» DIRECTIONS FOR THIS TASK
Only the lines in the entries below from the line with "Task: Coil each" to the line with "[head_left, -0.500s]", both included, belong in the answer, transcribed exactly and without pictures.

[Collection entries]
------------------------------------------------

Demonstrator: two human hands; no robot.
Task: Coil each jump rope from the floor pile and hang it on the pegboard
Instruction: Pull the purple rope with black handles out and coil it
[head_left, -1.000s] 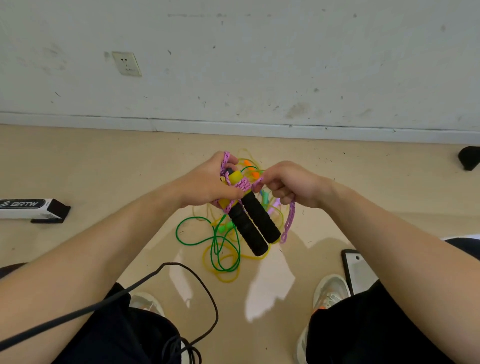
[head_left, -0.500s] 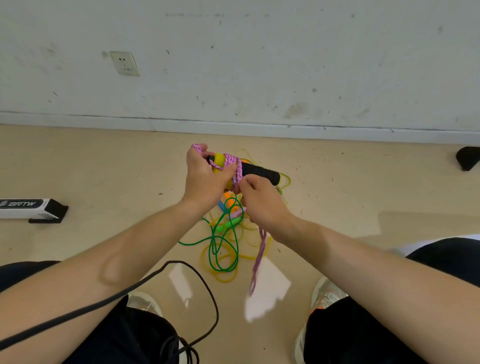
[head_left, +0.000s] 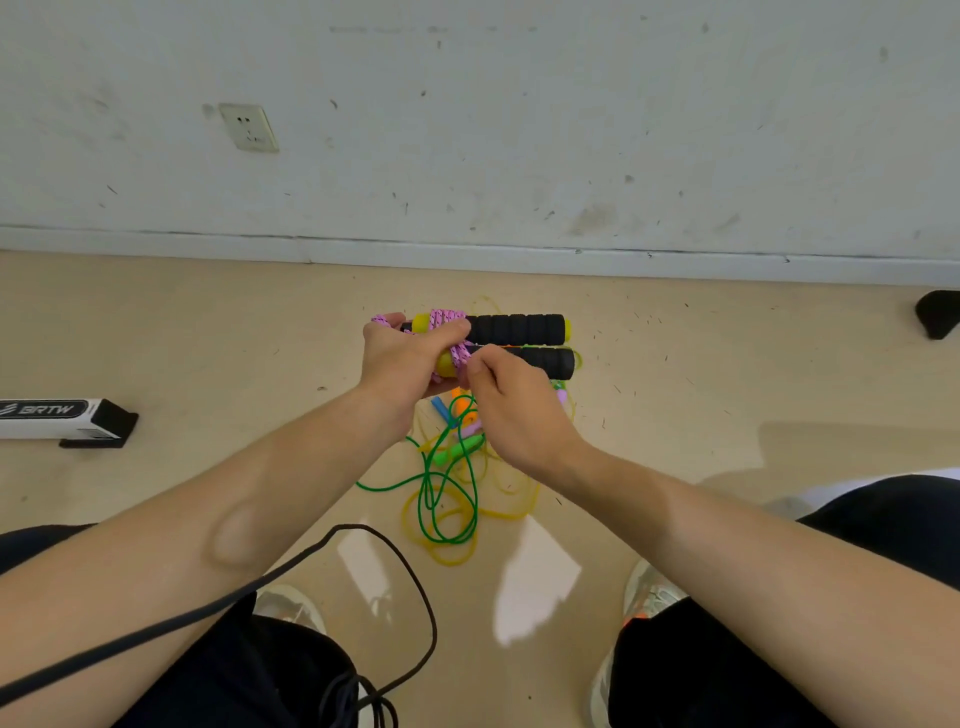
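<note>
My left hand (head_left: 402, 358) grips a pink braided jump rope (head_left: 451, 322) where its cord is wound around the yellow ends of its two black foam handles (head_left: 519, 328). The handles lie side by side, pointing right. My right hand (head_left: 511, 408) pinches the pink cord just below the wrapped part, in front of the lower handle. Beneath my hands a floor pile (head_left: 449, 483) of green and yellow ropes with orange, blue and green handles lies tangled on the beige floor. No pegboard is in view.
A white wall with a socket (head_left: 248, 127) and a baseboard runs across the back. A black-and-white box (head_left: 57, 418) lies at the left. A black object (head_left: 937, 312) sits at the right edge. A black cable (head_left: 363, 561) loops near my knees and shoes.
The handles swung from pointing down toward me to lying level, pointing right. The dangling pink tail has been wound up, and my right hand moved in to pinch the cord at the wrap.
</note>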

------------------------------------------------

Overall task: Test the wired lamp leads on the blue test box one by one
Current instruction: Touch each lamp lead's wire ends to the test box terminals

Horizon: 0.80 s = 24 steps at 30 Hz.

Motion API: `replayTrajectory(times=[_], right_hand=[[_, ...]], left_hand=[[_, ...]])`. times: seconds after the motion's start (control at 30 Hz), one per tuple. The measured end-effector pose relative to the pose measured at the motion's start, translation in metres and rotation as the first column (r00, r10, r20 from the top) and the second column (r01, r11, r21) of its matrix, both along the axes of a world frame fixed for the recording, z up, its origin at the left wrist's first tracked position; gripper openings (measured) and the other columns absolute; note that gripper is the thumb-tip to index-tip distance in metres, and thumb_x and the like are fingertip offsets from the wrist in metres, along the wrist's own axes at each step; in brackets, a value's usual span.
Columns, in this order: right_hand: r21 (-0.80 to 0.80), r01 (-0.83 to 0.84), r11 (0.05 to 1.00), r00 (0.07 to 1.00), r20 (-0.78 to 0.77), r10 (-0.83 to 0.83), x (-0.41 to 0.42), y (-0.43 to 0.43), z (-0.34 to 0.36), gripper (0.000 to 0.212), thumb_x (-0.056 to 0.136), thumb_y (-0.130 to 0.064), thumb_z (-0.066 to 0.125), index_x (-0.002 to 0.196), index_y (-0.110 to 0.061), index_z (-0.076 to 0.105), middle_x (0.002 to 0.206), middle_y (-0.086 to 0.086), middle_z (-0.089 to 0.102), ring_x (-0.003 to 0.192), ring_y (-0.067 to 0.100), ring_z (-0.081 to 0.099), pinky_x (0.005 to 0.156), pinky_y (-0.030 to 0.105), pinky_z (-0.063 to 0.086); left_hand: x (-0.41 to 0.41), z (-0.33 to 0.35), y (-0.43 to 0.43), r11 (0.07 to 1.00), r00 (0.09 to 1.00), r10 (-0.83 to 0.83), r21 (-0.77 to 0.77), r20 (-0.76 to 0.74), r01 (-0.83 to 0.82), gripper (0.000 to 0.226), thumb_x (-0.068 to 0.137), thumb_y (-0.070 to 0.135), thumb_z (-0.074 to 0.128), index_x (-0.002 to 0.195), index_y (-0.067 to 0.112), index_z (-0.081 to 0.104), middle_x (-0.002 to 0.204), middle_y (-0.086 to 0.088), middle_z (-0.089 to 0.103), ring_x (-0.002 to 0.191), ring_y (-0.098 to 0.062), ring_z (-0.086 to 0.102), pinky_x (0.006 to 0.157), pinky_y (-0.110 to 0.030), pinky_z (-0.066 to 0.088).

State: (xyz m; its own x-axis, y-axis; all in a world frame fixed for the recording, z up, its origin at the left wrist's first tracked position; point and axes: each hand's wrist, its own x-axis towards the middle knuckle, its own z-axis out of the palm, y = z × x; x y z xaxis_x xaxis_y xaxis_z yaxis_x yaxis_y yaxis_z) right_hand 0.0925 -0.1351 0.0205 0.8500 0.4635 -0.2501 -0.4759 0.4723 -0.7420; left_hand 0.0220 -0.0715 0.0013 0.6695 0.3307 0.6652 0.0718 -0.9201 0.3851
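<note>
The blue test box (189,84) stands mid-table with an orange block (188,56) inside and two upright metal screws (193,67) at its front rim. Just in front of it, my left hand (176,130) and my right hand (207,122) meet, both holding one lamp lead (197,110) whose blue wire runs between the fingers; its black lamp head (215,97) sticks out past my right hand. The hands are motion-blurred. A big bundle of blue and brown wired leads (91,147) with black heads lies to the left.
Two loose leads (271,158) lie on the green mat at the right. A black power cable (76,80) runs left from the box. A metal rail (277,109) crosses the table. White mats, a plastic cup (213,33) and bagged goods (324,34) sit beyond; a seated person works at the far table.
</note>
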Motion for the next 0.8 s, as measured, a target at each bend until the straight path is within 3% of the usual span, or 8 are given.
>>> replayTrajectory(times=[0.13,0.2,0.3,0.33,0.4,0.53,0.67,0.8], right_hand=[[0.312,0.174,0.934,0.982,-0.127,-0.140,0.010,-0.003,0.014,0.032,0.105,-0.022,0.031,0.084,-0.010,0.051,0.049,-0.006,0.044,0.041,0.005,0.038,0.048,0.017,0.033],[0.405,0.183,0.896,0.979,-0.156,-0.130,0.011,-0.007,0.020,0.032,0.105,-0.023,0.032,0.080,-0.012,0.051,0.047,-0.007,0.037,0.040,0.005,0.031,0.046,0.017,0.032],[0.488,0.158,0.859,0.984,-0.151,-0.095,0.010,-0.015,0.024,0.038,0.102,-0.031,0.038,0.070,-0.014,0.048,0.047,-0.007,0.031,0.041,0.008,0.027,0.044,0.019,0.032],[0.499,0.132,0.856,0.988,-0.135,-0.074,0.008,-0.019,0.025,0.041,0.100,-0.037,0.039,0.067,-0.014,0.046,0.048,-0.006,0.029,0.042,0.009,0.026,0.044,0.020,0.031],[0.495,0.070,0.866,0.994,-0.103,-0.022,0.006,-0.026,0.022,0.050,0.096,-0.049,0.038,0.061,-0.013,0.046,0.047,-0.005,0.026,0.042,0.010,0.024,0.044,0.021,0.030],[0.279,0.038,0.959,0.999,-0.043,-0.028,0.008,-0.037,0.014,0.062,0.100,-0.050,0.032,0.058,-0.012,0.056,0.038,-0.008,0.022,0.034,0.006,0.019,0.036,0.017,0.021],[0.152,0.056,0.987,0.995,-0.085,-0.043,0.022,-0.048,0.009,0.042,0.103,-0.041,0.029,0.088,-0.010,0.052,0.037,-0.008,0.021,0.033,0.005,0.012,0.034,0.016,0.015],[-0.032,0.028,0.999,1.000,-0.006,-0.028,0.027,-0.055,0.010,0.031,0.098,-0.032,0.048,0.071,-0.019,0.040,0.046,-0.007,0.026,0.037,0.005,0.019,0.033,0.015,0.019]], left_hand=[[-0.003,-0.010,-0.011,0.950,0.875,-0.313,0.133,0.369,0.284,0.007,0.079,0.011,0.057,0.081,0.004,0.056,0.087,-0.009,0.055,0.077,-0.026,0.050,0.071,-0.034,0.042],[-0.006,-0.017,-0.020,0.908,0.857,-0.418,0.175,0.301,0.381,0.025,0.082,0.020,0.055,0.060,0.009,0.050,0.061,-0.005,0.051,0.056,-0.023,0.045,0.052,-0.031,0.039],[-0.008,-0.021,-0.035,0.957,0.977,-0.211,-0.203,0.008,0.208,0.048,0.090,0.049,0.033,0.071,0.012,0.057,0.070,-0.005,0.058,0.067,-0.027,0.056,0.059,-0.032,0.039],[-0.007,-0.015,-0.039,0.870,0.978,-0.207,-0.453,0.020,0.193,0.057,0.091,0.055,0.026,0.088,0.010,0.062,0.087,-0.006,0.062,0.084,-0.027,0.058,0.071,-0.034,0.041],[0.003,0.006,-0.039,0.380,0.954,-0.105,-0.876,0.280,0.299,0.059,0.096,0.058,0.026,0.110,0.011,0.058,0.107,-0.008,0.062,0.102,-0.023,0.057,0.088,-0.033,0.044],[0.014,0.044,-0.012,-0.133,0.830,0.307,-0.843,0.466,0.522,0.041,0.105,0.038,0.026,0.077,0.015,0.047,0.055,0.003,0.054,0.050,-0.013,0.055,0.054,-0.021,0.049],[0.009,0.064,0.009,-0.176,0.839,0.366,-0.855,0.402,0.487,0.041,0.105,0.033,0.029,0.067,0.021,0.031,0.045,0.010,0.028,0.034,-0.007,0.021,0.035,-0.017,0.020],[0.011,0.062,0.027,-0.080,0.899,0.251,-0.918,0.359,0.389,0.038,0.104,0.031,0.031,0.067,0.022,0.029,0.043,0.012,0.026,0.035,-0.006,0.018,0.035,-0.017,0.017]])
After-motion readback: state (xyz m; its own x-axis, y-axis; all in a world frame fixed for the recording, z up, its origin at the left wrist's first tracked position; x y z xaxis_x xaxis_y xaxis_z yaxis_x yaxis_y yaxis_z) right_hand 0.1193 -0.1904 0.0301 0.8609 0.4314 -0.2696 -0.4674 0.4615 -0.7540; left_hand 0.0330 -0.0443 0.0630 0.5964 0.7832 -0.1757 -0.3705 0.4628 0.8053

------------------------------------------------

» RESPONSE BELOW
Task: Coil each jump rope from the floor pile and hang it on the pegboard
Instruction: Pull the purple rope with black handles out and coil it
[head_left, -1.000s] 
[head_left, -0.500s] 

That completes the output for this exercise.